Warning: Yaoi lemon in this chapter. This is also my first time writing a sex scene in first person so if you want more or less just tell me.

Chapter 4: Changes

About a year after the "Program" started with training and changes to the "players." I was going through a lot of changes. First it started with my voice…then the shape of my body… and while this was all going on my breasts began shrinking to the size of a normal male's and my reproductive organs became that of a male's. The creator of this crazy program told us to call him "The Director." I guess he figured "Gamemaker" and "The Dictator" were already taken…

After just one year I was officially a man. It was hard getting used to it… Standing up to go to the bathroom, hearing my voice deepened, and most of all… that certain part of my body reacting to every little thing that arouses me…

It was so annoying. I never knew how annoying it must be for men to have this happen… No wonder most men only want sex in a relationship… Anyway… Shisui and I had regretfully become extremely close. My birthday had always been January 4th, but since I now had to become Itachi Uchiha… it had changed to June 9th. When my new birthday came around Shisui decided to take our "secret" (quotes because it wasn't secret among those close to us… It was kept secret only when we were acting…) relationship to the next level.

I was a bit nervous of course… it was my first time having sex after I had become a man.

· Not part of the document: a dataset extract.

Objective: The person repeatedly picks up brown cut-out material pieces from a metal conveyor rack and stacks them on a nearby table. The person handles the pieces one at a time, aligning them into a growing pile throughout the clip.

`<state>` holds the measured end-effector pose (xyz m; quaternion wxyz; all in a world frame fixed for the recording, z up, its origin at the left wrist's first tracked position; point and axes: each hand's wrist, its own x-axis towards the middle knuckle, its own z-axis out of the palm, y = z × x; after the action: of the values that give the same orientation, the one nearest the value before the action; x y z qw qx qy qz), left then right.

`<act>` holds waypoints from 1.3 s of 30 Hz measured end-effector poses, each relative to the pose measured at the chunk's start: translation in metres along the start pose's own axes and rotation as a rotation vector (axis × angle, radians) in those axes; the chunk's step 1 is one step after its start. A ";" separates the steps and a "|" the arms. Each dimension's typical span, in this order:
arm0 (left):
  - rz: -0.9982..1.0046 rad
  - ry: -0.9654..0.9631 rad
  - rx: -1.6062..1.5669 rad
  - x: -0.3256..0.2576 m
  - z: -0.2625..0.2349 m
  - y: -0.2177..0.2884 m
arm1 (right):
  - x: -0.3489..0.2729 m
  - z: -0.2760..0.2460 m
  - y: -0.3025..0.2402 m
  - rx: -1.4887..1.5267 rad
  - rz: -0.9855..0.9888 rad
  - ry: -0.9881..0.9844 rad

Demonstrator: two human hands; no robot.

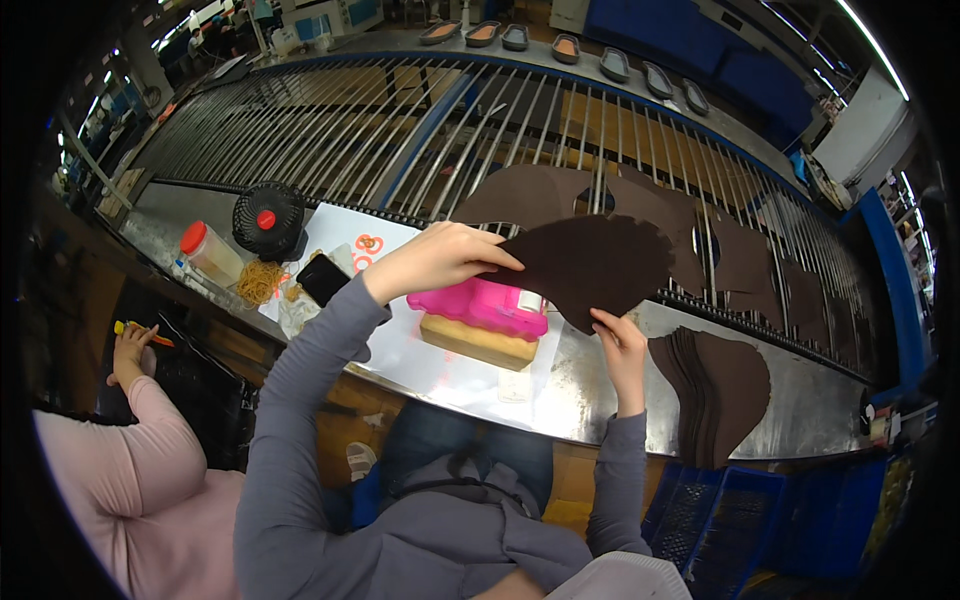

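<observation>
A dark brown flat cut piece of sheet material [590, 262], with one jagged edge, is held up between my two hands. My left hand [442, 258] pinches its left end, and the fingers of my right hand [622, 348] grip its lower edge. Beneath my left hand, a bright pink object [470, 303] with a small white part rests on a tan block [478, 343]. Both sit on a white sheet [395, 335] with red marks. To the right of my right hand, a fanned stack of similar brown pieces [738, 390] lies on the metal table [590, 400].
Larger brown sheets [530, 195] lie across the roller conveyor [330, 125]. At left are a black fan [268, 220], red-lidded jar [212, 255], rubber bands [260, 283] and phone [322, 278]. Blue crates [715, 510] stand below right. A co-worker's hand [132, 355] holds a yellow-orange tool.
</observation>
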<state>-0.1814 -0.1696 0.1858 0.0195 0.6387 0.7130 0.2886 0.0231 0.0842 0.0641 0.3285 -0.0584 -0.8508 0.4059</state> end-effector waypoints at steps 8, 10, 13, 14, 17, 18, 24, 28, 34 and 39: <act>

I went to his house in the compound. He lived alone and it was a small house. I sat down on his bed nervously. I wasn't used to being a man and I was about to have sex with another man…

"Um…I…I have a question… " I said playing with my fingers anxiously. "Who's...going to be on top?"

Shisui smiled and snickered a bit. "Well… um… I am kind of taller than you and I'm supposed to be older…"

I blushed. That was usually how yaoi pairings went…well…at least in her opinion… some people had the taller guys on the bottom… like in the D Gray Man universe… Kanda was sometimes the bottom with Allen who was supposed to be shorter than him… I figured it was because of the long hair… but we're not in the D Gray Man universe. This is Naruto universe… I need to stop getting off track…

Shisui smiled at me and started kissing me. It still felt strange but I felt my new penis getting harder as he gently pinned me to the bed. I moaned as he started to massage my new appendage. He started kissing my neck as he started to undress me and vice versa. I had always been afraid to give oral and when I told him he smiled and was fine with it. He didn't care about it and instead he felt he should give me it instead since I was going to be the bottom of this relationship anyway.

I moaned loudly as he started sucking on me. I had always been afraid to do this myself to other guys but now I knew why they loved it so much. It felt amazing. Shisui then started entering his fingers into my butt. It felt a little weird at first but as he gradually put more in it felt really good. Soon after my butt was loosened and lubed with his saliva he was ready to enter me. It hurt at first because I was not used to it but after a little bit I got used to it and I loved it.

He went in and out of me slowly at first but then picked up speed while thrusting hard. I moaned as it got even more intense and held onto the bedframe. Finally both of us climaxed and fell to the bed holding each other. Shisui smiled and brushed the hair from my long bangs out of my face.

"You know… I think I've fallen for you Itachi…" he said kissing my forehead.

I smiled at him but frowned looking down. The sad thing is that I was falling for him too.

"What's wrong?" he asked me.

"Shisui… I think you know what's wrong… I… I feel the same way… but… you know how this is going to end…" I said sadly holding him. I didn't cry. Over this year I learned how to keep my emotions in check. Especially with my "father." Fugaku and I have become close and we both helped each other work on concealing our emotions. Even if sometimes it was almost impossible.

Shisui sighed and kissed me again. "I know… but hey… at least you're attached to me enough to gain the Mangekyo… It would probably be worse if you didn't get close to me."

"Your right…" I admitted looking at him and kissing him too. "Heh… I wonder how many fangirls we'll get with this…"

Shisui laughed a bit. "Yea…Not sure if there are any Shisui/Itachi shippers… but I'm sure after this there will be!"

I laughed a bit too and we cuddled until it was time for me to go home. I hated that the Director wanted to rule our lives and decide who, when, and how we would die. I just had to muddle through it all and become so close to my little brother that it would all be worth it.